Personal information
- Date of birth: 5 July 1990 (age 35)
- Place of birth: Swindon, England
- Position(s): Striker; midfielder;

Team information
- Current team: Swindon Supermarine

Youth career
- Leyton Orient

Senior career*
- Years: Team / Apps / (Gls)
- 2007–2009: Leyton Orient / 0 / (0)
- 2008: → St Albans City (loan) / 7 / (2)
- 2008: → Grays Athletic (loan) / 1 / (0)
- 2009: → AFC Hornchurch (loan) / 4 / (0)
- 2009: → Dulwich Hamlet (loan) / 4 / (0)
- 2009–2010: Salisbury City / 43 / (2)
- 2010–2011: Forest Green Rovers / 15 / (0)
- 2011–2012: Swindon Supermarine / 30 / (12)
- 2012–2014: Hungerford Town / 34 / (3)
- 2016–2017: North Leigh / 11 / (0)
- 2017: Evesham United
- 2017–2019: Swindon Supermarine
- 2019–: Cirencester Town

= Bradley Gray =

English footballer

Bradley Gray (born 5 July 1990) is an English semi-professional footballer who plays for Cirencester Town.

==Playing career==
===Leyton Orient===
During his first season with Leyton Orient in 2007–08, Gray scored eight goals for the reserve and youth teams, and one for the first team in a 4–1 friendly victory against Spanish club CF San Rafael of Ibiza. He made his first-team debut in Leyton Orient's 4–2 Football League Trophy win against Southend United on 2 September 2008.

====Loan spells====
In October 2008, Gray moved to Grays Athletic on a work experience basis, while still playing for Leyton Orient reserves. During the 2007–08 season, he had played for St Albans City on a similar basis. He made his debut for Grays as a substitute on 1 November 2008. On 18 November, he returned to St Albans, again on work experience.
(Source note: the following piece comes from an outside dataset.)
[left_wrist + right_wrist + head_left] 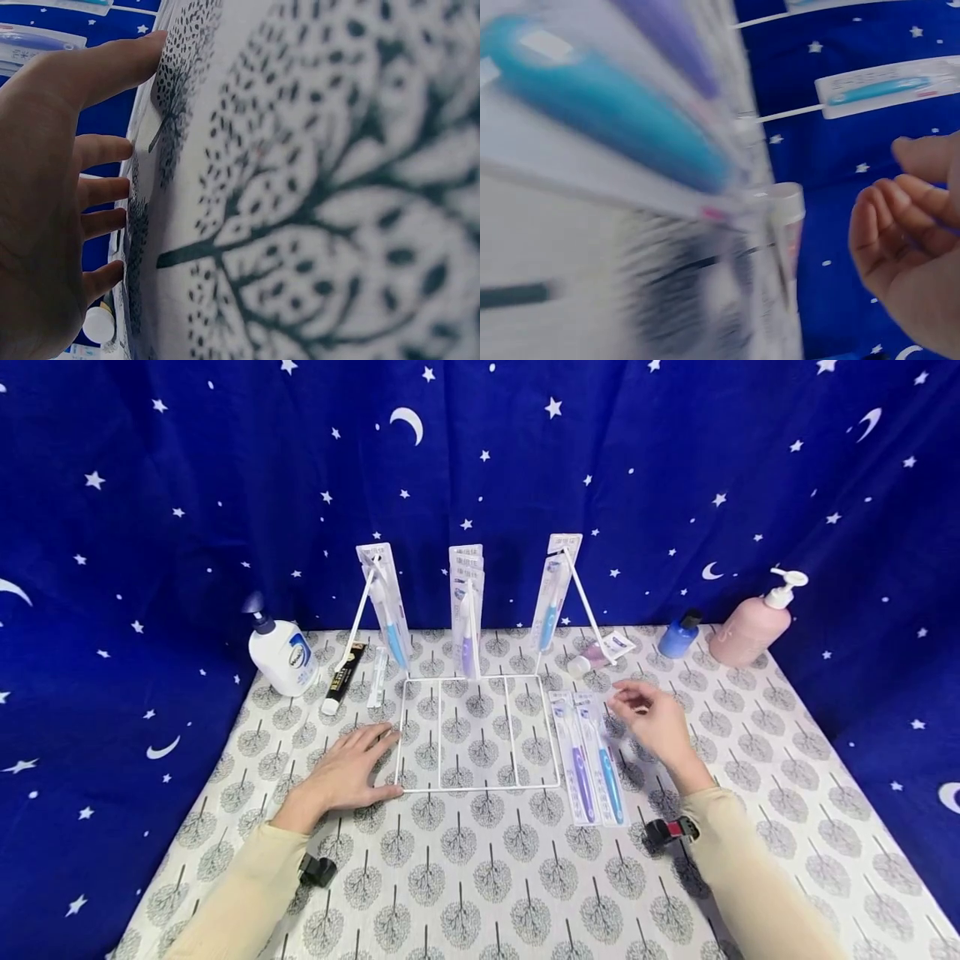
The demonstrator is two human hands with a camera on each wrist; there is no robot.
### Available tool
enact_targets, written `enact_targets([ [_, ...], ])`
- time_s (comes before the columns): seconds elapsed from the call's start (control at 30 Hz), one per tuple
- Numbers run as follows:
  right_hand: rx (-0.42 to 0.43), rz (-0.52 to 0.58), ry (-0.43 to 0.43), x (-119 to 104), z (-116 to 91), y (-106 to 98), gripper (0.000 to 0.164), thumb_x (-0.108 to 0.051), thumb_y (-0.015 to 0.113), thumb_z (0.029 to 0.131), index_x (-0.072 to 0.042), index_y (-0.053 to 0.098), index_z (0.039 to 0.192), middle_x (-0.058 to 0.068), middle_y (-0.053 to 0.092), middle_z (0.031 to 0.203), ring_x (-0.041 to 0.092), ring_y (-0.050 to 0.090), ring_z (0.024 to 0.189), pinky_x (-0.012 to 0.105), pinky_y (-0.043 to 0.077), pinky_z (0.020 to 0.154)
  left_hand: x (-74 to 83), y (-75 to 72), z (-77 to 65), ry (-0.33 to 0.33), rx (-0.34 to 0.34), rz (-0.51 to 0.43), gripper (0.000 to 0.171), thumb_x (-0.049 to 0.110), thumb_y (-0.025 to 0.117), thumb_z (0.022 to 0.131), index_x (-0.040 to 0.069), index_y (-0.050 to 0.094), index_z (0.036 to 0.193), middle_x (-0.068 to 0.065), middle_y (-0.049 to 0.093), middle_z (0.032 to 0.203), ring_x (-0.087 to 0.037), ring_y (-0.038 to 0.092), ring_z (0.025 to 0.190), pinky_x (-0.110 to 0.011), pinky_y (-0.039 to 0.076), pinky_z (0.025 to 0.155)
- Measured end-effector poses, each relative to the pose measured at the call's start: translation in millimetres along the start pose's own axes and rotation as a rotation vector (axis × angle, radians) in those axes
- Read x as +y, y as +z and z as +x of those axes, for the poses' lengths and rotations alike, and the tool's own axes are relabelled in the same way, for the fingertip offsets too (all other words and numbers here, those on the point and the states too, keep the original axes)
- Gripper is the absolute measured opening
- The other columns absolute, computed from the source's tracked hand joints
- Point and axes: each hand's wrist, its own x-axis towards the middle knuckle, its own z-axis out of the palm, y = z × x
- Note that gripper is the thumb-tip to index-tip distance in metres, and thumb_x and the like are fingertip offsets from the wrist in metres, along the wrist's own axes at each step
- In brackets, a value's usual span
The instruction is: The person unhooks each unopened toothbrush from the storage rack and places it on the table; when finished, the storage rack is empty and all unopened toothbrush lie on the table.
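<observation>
A white wire display rack [480, 789] stands mid-table. My left hand [345, 772] rests on the cloth with fingers spread, thumb and fingertips right at the rack's left side. Packaged toothbrushes hang from its three arms: a blue one [390, 618] on the left, several in a row with a purple one [467, 618] in front at the middle, and a blue one [553, 597] on the right. Flat beside the rack's right side lie a purple packaged toothbrush [577, 768] and a blue packaged toothbrush [604, 768]. Just right of these, my right hand [656, 722] holds nothing, its fingers loosely bent.
Back left are a white pump bottle [285, 660], a black toothpaste tube [343, 681] and a slim packaged item [378, 677]. On the right stand a pinkish tube [602, 653], a small blue bottle [678, 637] and a pink pump bottle [753, 628]. A blue starry curtain [480, 468] hangs behind.
</observation>
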Motion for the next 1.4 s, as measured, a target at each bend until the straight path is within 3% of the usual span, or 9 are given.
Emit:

He gained further experience joining Isthmian Premier League side AFC Hornchurch. However, after four matches he moved again, this time to Dulwich Hamlet, of the Isthmian Division One South, making his debut on 14 February against Godalming Town. Gray still appeared for Orient reserves while playing for other clubs, but was released at the end of the season.

===Salisbury City===
On 29 July 2009, he moved to Salisbury City on a free transfer. He impressed early season and managed a run in the first team before twisting his ankle, ruling him out for six weeks. He came back to find himself used in squad rotation, helping the club out on the wing and up front.
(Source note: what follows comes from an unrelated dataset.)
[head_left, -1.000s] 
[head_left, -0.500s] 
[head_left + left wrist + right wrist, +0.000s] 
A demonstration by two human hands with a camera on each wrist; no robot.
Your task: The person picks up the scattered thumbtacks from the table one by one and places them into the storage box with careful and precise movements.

At the end of the season, he signed a contract extension with the club despite their double demotion. However, a similar injury to that at the start of the previous season left him out of the beginning of the new season. He was released by mutual consent in October 2010.

===Forest Green Rovers===
On 7 December 2010, Gray signed for Conference National side Forest Green Rovers on a non-contract deal. On his debut, he made two assists in a 4–2 win at Bath City. In January, he was offered a contract until the end of the season. Gray left the club at the end of the season after not being offered a new deal.

===Swindon Supermarine===
In August 2011, Gray joined Southern Premier Division outfit Swindon Supermarine. He picked up a ligament injury just a few weeks into his time at the club and was ruled out for three months. After recovering from injury, Gray scored his first goal for the club in a 7–1 league defeat to Oxford City on 8 October 2011.

===Hungerford Town===
Gray signed for Hungerford Town in May 2012.
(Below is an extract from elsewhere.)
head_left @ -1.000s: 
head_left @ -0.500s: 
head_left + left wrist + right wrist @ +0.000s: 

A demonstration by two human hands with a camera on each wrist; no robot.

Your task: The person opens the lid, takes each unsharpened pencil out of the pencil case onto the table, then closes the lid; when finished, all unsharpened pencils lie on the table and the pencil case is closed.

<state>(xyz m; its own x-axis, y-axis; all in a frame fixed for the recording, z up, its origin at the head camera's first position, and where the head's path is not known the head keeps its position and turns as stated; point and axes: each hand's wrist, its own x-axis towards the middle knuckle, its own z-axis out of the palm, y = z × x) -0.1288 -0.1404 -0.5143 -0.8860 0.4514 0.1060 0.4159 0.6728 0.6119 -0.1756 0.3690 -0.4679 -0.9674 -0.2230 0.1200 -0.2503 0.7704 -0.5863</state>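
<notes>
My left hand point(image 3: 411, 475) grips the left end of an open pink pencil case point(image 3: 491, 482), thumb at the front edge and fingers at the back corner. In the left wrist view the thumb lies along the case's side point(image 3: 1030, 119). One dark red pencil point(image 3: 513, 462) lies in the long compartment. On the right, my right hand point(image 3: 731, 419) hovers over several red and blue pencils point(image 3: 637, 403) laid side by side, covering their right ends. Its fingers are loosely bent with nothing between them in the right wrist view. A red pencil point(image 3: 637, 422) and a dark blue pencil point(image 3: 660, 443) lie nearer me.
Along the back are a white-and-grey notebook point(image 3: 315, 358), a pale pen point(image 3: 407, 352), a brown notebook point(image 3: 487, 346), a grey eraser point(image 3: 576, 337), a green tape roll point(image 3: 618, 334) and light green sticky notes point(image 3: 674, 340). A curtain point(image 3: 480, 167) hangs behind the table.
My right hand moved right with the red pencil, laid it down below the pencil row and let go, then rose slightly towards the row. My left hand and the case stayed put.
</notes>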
===Evesham United and return to Swindon Supermarine===
Gray was confirmed as signing for Evesham United on 7 February 2017 from North Leigh. He left the club to rejoin Swindon Supermarine in December 2017 due to work commitments.

In December 2019, Gray signed for Cirencester Town.

Gray is also a personal trainer in his home town of Swindon.